Secretary of State of Vermont
- In office May 1, 1927 – September 1, 1947
- Governor: John E. Weeks Stanley C. Wilson Charles M. Smith George Aiken William H. Wills Mortimer R. Proctor Ernest W. Gibson Jr.
- Preceded by: Aaron H. Grout
- Succeeded by: Helen Burbank

Deputy Secretary of State of Vermont
- In office March 27, 1909 – April 30, 1927
- Preceded by: Robert J. Slayton
- Succeeded by: Helen Burbank

Personal details
- Born: August 31, 1882 Bridport, Vermont, U.S.
- Died: April 8, 1974 (aged 91) Middlebury, Vermont, U.S.
- Resting place: Green Mount Cemetery, Montpelier, Vermont, U.S.
- Party: Republican
- Spouse(s): Florence Wheelock (m. 1914) Hannah Dvorcef (m. 1925)
- Children: 3
- Education: Burlington Business College
- Occupation: Public official

= Rawson C. Myrick =

American politician (1882–1974)

Rawson C. Myrick (August 31, 1882 – April 8, 1974) was a Vermont businessman and Republican politician who served as Secretary of State of Vermont for 20 years.

==Early life==
Rawson Clark Myrick was born in Bridport, Vermont on August 31, 1882, the son of Thadius J. and Alice (Fitch) Myrick. He was educated in Bridport, and then taught school while also working on his father's farm.

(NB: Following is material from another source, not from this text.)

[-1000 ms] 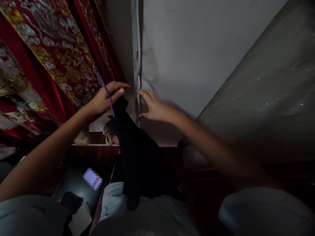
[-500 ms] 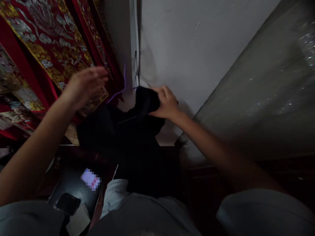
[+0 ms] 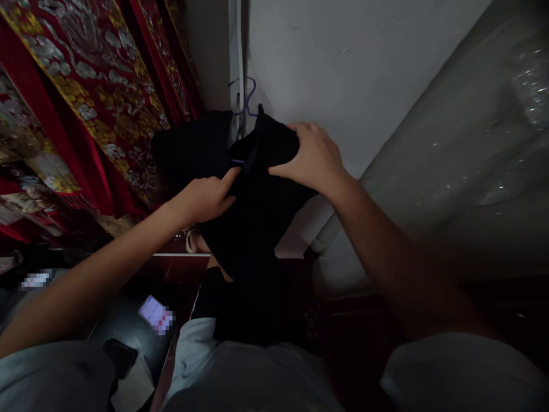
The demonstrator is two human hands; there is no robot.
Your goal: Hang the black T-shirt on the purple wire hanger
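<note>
A black shirt (image 3: pixel 253 223) hangs in front of me on a thin purple hanger (image 3: pixel 252 91), whose hook stands up out of the neck opening. My left hand (image 3: pixel 206 197) is at the front of the neckline, its fingers curled and the index finger at the collar edge, gripping the cloth there. On the other side, my right hand (image 3: pixel 319 157) is wrapped round the shirt's right shoulder, thumb in front and fingers behind. Most of the hanger is hidden inside the dark cloth; a short purple piece shows in the neck opening.
Red cloth with gold and silver embroidery (image 3: pixel 107 74) hangs at the left. A pale wall (image 3: pixel 343 74) lies ahead, with shiny plastic sheeting (image 3: pixel 450 171) at the right. Lower left, a lit phone (image 3: pixel 154 313) and a dark phone (image 3: pixel 120 356) rest on a black surface.
My left hand has come from the left, in the air, to the shirt's neckline. The shirt has been raised and spread, and the hanger's hook now stands upright above its neck.
</note>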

He attended Burlington Business College, and then accepted a position on the staff of the U.S. Consulate in Three Rivers, Quebec.

Myrick returned to Vermont to work as the personal assistant to Norman S. Foote, a Middlebury real estate broker and property manager. In 1906, he joined the staff of the Vermont Secretary of State. He was promoted to Deputy Secretary of State in 1909, and served in this post until 1927.

==Vermont Secretary of State==
In May, 1927, Secretary of State Aaron H. Grout resigned, and Governor John E. Weeks appointed Myrick to fill the vacancy. He was elected to a full term in 1928, and was reelected nine times. He served until September 1947, when he resigned. He had already announced that he would not be a candidate for reelection in 1948 when he decided to leave office before the completion of his term as the result of a long period of ill health. Myrick was succeeded by his deputy, Helen Burbank, who was appointed to fill the vacancy. At 20 years, Myrick's tenure as Secretary of State is the longest in Vermont's history; George Nichols served for 19 years.

==Retirement and death==
In retirement, Myrick resided in Montpelier. He died at Porter Hospital in Middlebury on April 8, 1974, and was buried at Green Mount Cemetery in Montpelier.

==Family==
In 1914, Myrick married Florence Wheelock (1890–1918). They were the parents of two daughters: Virginia (1915–1955), the wife of Stanley R. Sloan (1911–1975); and Florence (1918–2009), who was the wife of Edward Seager (1918–1985) of South Barre.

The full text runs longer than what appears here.